Шрифт:
Он гордится нами, подумала она. Хочет показать своим коллегам, чего добился в жизни. Все это кажется ему очень важным. Все у нас будет хорошо.
На своем участке, по ту сторону живой изгороди, ходил Вильгельм Гопкинс. Он был чем-то занят. Анника не видела, чем именно, но было такое впечатление, что Гопкинс пытается сдвинуть с места какой-то тяжелый предмет.
«Его, наверное, просто раздирает от любопытства, — подумала Анника. — Бьюсь об заклад, ему страшно хочется узнать, кто наши гости».
Жены двоих гостей с Анникой разговаривали мало. Обеим было немного за сорок, одеты они были в модные юбки до колена и носили тщательно подобранные украшения. Обе были стройны почти до худобы, а редкие волосы требовали дорогих причесок и тщательного ухода. Сейчас они шли позади мужчин и болтали, отпивая вино из бокалов и оглядывая участок. У обеих были дети-подростки, которые сейчас или находились дома, в городе, или шатались где-нибудь с друзьями.
«Неужели я когда-нибудь стану такой же, как они? — подумала Анника. — Буду до конца своих дней пить охлажденное белое вино на загородных участках?»
От этой мысли по спине почему-то пробежал неприятный холодок.
Суп Анника подала на террасе и сразу же поняла, что ухитрилась его не испортить. Он был в меру соленый, отдавал укропом, а майонез приятно таял во рту. Хлеб немного пригорел, но это не катастрофа.
— Итак, еще раз ваше здоровье! — сказал Томас. — Bon app'etit!
Голодные гости набросились на еду и некоторое время ели молча. Теплый ветерок был напоен ароматом сирени.
— Есть еще, не стесняйтесь, — сказала Анника, и гости попросили добавки.
Мужчины оживились, заговорили громче, обсуждая коллег по работе, провальные предложения и упрямство законодательного совета. Теперь, когда немного подвыпили, мужчины стали действительно весьма интересными.
— Ты ведь журналист? — спросил Ларссон, наполняя бокалы.
— Нет, нет, спасибо, — отказалась Анника. — Да, я корреспондент «Квельспрессен».
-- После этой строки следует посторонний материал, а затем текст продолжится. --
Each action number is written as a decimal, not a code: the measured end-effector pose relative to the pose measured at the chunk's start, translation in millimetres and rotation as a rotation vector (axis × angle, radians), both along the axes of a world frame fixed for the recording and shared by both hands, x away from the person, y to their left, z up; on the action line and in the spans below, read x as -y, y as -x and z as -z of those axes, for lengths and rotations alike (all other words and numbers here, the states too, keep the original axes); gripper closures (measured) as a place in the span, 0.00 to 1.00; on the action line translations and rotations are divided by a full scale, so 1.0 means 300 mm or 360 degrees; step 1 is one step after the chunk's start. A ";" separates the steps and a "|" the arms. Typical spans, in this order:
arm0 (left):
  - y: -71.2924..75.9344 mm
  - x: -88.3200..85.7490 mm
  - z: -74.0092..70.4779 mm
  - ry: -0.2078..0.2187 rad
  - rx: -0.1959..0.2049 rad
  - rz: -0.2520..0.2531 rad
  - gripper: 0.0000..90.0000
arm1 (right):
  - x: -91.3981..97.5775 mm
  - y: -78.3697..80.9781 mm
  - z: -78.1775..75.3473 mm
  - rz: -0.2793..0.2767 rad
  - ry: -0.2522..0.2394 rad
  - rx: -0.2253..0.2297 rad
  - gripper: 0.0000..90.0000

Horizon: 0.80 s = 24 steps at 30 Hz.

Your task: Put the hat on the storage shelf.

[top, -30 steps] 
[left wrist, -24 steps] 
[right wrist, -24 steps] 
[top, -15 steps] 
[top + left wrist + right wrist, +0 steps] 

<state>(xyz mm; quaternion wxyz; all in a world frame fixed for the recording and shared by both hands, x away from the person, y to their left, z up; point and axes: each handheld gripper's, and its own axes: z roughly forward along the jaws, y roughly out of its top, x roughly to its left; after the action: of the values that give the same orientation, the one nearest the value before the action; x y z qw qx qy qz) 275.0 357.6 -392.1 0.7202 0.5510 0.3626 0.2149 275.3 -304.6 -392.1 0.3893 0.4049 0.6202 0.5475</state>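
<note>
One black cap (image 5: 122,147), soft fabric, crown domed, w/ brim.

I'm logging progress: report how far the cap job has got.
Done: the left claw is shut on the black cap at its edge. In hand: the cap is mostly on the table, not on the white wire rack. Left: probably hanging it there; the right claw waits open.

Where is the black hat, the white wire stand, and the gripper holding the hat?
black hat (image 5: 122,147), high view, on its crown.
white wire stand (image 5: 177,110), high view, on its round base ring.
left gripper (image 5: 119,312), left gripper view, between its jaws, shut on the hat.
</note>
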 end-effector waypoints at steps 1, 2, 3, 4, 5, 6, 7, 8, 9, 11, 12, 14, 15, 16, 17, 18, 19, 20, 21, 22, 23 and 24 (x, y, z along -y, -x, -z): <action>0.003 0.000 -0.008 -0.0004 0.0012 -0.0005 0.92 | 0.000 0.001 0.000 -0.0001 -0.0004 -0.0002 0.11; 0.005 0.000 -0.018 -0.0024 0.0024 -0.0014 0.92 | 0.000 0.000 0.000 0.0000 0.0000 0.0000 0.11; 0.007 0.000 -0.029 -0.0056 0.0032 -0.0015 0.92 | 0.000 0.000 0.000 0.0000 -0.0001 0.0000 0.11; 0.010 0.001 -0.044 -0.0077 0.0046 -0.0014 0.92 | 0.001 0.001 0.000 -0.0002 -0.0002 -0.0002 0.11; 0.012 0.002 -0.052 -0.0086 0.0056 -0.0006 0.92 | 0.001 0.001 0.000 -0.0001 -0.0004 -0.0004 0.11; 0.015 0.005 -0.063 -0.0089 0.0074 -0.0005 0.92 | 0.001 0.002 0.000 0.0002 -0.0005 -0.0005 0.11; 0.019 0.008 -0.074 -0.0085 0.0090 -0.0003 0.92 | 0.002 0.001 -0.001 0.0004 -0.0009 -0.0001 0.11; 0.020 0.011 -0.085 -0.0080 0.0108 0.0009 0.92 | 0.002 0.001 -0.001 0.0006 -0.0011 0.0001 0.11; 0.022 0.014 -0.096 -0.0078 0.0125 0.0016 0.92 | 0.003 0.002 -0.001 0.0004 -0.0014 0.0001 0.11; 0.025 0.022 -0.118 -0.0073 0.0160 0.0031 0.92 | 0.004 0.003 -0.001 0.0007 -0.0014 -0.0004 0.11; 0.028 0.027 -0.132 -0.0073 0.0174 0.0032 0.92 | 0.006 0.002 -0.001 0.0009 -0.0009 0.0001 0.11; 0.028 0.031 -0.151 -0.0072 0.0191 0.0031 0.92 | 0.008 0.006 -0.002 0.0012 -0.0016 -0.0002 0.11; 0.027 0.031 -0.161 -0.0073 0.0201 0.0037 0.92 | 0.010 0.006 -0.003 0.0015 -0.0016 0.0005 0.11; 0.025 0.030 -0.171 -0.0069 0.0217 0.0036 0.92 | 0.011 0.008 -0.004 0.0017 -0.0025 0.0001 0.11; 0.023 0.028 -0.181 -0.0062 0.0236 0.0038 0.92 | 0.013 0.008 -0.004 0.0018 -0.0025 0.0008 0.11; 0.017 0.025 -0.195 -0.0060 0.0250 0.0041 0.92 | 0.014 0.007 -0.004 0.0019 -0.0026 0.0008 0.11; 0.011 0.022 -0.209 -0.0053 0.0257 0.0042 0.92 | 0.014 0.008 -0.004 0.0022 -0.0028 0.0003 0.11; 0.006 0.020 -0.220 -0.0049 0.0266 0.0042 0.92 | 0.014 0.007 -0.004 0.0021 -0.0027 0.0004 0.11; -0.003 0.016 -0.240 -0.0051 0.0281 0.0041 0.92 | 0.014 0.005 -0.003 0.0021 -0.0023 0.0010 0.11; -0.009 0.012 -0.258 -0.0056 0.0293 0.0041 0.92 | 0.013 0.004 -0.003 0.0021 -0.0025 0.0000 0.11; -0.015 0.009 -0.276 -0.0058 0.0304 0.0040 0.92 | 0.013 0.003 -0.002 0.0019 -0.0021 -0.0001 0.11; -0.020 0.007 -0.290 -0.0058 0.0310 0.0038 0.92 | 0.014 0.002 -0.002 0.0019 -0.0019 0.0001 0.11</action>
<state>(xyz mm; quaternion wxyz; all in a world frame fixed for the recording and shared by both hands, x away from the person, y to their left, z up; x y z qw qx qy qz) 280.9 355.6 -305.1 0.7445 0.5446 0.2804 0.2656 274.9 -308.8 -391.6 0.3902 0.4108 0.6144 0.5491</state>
— О чем ты пишешь? — спросила фру Ларссон.
— Главным образом о насилии. и политике, — ответила Анника, играя бокалом.
— В самом деле? — снова заговорил Ларссон. — Может быть, тебе стоит поработать у нас?
Анника поставила бокал на стол.
— Ты хочешь сказать, что и вы, и мы бесцеремонно вторгаемся в частную жизнь людей?
— А что? Вы полощете и развешиваете их на первых полосах, а мы отправляем их в тюрьму, — сказал Джимми Халениус.
Анника, к собственному изумлению, не смогла удержаться от смеха.
— Давайте за это и выпьем, — торопливо предложил Томас.
Они чокнулись, и Анника, глядя поверх своего бокала заметила, что Томас облегченно вздохнул. Он был явно не уверен, что жена не испортит вечер и беседу.
В следующий момент Вильгельм Гопкинс завел свою газонокосилку. Это был не изящный, легкий современный электрический аппарат, а монстр с бензиновым двигателем, грохотавший, как камнедробилка. От этого грохота во всем поселке задребезжали стекла.
— Не верю своим ушам! — воскликнула Анника.
— Что?! — крикнул ей в ухо Джимми Халениус.
С нарочитой медлительностью сосед возил свою древнюю газонокосилку вдоль живой изгороди в десяти метрах от террасы, на которой ужинали гости.
— Он всегда так себя ведет?! — прокричал статс-секретарь.
— Нет, — ответила Аннике, — но он меня в общем-то не удивил.
Джимми Халениус изумленно воззрился на видневшийся сквозь листву силуэт соседа.
— Он не шутит! — крикнул он на ухо Анника.
Через несколько секунд в нос им ударила гарь отработанного топлива. Анника закашляла и зажала ладонью нос. На чем работает эта штука — на сырой нефти?
Томас встал и подошел к Аннике.
— Так дело не пойдет, — сказал он ей на ухо. — Надо перейти в дом.
Анника кивнула, взяла свою тарелку, бокал, салфетку и встала, жестом предложив гостям последовать ее примеру. Они перешли в столовую, стараясь не разбить фарфор, доставшийся Томасу в наследство от дедушки.
Анника закрыла дверь террасы, но звук газонокосилки все равно проникал в дом.
— Он немного эксцентричен, наш сосед, — извиняющимся тоном произнес Томас.
— Наш дом построен на участке, который раньше был частью общественной земли, — стала объяснять Анника. — И этот сосед до сих пор не может смириться с тем, что совет Дандерюда продал участок вместе с правом его застройки. Сосед же искренне считает, что до сих пор имеет на него право.